Model Sources¶
AIMClusterModelSource automatically discovers and syncs AI model images from container registries, creating AIMClusterModel resources for matched images.
Overview¶
Model sources eliminate the need to manually create model resources for every image version. They continuously sync with container registries, automatically creating models when new images are published.
Key features:
- Automatic discovery: Continuously monitors registries for images matching your filters
- Flexible filtering: Use wildcards, version constraints, and exclusions
- Multi-registry support: Works with Docker Hub, GitHub Container Registry (ghcr.io), and more
- Periodic sync: Configurable sync intervals to keep models up to date
- Private registries: Supports authentication via imagePullSecrets
Basic Example¶
apiVersion: aim.eai.amd.com/v1alpha1
kind: AIMClusterModelSource
metadata:
name: amd-models
spec:
filters:
- image: amdenterpriseai/aim-*
syncInterval: 1h
This source discovers all images matching amdenterpriseai/aim-* from Docker Hub and creates an AIMClusterModel for each.
Configuration¶
Registry¶
The registry field specifies which container registry to query. Defaults to docker.io if not specified.
Filters¶
Filters define which images to discover. Each filter specifies a pattern with optional version constraints and exclusions. Multiple filters are combined with OR logic.
Repository Patterns¶
Match repositories using wildcards:
Repository with Specific Tag¶
Match a specific tag:
Full URI¶
Override the registry for specific filters:
Full URI with Wildcard¶
Override registry and use wildcards:
Version Constraints¶
Use semantic version constraints to filter tags. Supports both global and per-filter version constraints.
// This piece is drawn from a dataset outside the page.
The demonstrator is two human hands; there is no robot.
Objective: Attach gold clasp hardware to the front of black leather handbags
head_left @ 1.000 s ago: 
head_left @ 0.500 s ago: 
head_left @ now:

Global Version Constraints¶
Apply to all filters:
spec:
registry: ghcr.io
filters:
- image: amdenterpriseai/aim-qwen-*
- image: amdenterpriseai/aim-deepseek-*
versions:
- ">=0.8.0"
- "<1.0.0"
Per-Filter Version Constraints¶
Override global constraints for specific filters:
spec:
registry: ghcr.io
versions:
- ">=0.8.0" # global default
filters:
- image: amdenterpriseai/aim-qwen-*
versions:
- ">=0.8.5" # overrides global for this filter
- image: amdenterpriseai/aim-deepseek-*
# uses global constraint
Version Syntax¶
Constraints use standard semver syntax:
>=1.0.0- Version 1.0.0 or higher<2.0.0- Below version 2.0.0~1.2.0- Patch updates only (1.2.x)^1.0.0- Minor updates allowed (1.x.x)
Prerelease versions (e.g., 0.8.1-rc1) are supported:
Non-semver tags (e.g., latest, dev) are silently skipped when version constraints are specified.
Exclusions¶
Exclude specific repositories from matching:
spec:
filters:
- image: amdenterpriseai/aim-*
exclude:
- amdenterpriseai/aim-base
- amdenterpriseai/aim-experimental
Exclusions match repository names exactly (not including the registry).
Sync Interval¶
Control how often the source syncs with the registry:
Default is 1h. Minimum recommended interval is 15m to avoid rate limiting.
Private Registries¶
Authenticate to private registries using imagePullSecrets:
apiVersion: v1
kind: Secret
metadata:
name: ghcr-secret
namespace: aim-system # operator namespace
type: kubernetes.io/dockerconfigjson
data:
.dockerconfigjson: BASE64_CONFIG
---
apiVersion: aim.eai.amd.com/v1alpha1
kind: AIMClusterModelSource
metadata:
name: private-models
spec:
registry: ghcr.io
imagePullSecrets:
- name: ghcr-secret
filters:
- image: myorg/private-model-*
Secrets must exist in the operator namespace (typically aim-system).
GitHub Container Registry (GHCR) Authentication¶
For GitHub Container Registry, use a GitHub Personal Access Token (PAT) with the minimal required scope:
Required Scope:
- read:packages - Read access to container packages
Recommended: Use Fine-Grained Personal Access Tokens
- Create a fine-grained PAT at: https://github.com/settings/tokens
- Set repository access or organization permissions
- Grant only
read:packagespermission - Set expiration date
- Create the secret:
kubectl create secret docker-registry ghcr-secret \
--docker-server=ghcr.io \
--docker-username=YOUR_GITHUB_USERNAME \
--docker-password=YOUR_GITHUB_PAT \
--namespace=aim-system
Security Best Practices:
- Use fine-grained PATs instead of classic PATs when possible
- Grant minimal permissions (read:packages only)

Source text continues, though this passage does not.